INPUT

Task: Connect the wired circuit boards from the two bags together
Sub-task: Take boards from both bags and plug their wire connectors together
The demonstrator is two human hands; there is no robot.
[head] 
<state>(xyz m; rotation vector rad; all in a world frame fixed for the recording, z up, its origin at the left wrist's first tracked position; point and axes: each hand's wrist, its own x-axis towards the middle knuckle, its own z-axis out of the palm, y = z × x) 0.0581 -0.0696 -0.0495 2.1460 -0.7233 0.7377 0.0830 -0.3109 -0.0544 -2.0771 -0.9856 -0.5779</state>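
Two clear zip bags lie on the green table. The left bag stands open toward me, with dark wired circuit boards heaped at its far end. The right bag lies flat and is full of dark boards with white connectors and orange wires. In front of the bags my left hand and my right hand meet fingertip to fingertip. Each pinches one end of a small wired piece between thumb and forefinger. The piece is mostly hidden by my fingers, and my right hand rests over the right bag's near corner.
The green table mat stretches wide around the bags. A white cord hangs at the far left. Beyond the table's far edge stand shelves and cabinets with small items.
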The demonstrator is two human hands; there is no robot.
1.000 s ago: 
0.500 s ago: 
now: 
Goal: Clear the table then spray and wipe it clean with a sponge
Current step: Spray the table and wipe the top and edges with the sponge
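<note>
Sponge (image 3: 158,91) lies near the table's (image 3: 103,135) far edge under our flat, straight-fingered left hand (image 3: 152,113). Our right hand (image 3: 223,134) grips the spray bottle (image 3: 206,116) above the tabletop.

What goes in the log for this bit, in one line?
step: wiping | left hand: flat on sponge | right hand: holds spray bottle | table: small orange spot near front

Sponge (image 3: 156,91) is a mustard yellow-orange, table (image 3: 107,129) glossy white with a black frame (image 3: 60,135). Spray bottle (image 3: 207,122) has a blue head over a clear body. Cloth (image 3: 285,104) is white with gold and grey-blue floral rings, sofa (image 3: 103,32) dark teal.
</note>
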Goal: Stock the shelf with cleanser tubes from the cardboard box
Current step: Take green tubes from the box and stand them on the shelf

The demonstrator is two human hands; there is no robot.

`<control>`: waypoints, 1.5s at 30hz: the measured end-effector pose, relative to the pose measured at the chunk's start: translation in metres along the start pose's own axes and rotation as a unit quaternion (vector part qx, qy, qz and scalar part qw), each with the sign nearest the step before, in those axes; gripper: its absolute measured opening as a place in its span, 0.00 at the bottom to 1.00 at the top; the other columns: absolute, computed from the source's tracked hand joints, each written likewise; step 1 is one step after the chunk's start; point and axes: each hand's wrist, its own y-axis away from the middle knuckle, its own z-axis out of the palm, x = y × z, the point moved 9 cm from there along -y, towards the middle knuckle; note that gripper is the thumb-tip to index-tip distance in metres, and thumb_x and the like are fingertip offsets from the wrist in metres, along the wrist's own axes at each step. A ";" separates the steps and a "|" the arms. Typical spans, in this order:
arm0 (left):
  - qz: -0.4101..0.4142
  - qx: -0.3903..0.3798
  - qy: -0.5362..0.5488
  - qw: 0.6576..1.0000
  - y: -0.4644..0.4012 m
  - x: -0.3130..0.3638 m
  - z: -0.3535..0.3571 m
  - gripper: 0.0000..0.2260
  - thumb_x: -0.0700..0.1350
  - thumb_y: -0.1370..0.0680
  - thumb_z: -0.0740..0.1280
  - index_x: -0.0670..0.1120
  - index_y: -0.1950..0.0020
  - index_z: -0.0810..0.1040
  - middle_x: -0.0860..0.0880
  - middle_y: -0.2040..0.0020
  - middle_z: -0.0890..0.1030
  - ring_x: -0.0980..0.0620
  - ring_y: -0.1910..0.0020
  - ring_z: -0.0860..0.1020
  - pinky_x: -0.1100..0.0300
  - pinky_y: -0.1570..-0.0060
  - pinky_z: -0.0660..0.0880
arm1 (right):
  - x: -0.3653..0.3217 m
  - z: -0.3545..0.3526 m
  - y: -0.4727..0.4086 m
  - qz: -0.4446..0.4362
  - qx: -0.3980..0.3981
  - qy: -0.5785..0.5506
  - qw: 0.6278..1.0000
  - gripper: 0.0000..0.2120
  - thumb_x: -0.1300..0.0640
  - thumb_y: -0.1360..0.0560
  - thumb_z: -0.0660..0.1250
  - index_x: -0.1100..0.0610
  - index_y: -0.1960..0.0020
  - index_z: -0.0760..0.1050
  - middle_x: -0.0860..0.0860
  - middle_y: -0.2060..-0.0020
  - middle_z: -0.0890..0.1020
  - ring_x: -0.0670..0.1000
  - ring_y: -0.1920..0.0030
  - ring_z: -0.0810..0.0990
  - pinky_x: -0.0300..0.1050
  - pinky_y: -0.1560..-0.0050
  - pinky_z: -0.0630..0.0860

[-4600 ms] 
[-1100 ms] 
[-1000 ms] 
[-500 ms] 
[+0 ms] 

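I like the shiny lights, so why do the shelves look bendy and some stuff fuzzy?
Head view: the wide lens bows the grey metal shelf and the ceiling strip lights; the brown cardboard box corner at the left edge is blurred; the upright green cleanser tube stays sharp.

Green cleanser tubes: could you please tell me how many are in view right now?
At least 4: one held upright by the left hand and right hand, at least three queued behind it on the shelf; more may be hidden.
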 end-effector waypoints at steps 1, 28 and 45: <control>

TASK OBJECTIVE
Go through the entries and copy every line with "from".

RESPONSE BELOW
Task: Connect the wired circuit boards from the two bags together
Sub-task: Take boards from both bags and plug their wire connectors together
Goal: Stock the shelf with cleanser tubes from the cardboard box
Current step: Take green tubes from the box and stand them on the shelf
`<control>`: waypoints, 1.5s at 30hz: the measured end-effector pose, relative to the pose measured at the chunk's start: translation in metres along the start pose's own axes and rotation as a unit quaternion (vector part qx, qy, qz and scalar part qw), each with the sign nearest the step before, in those axes; gripper: its absolute measured opening as a place in its span, 0.00 at the bottom to 1.00 at the top; the other columns: absolute, computed from the source's tracked hand joints, each written likewise; step 1 is one step after the chunk's start; point and axes: each hand's wrist, its own y-axis away from the middle knuckle, its own z-axis out of the palm, x = y × z, the point moved 9 cm from there along -y, towards the middle knuckle; note that gripper is the thumb-tip to index-tip distance in metres, and thumb_x and the like are fingertip offsets from the wrist in metres, along the wrist's own axes at each step. A ";" separates the steps and a "|" the arms. Typical spans, in this order:

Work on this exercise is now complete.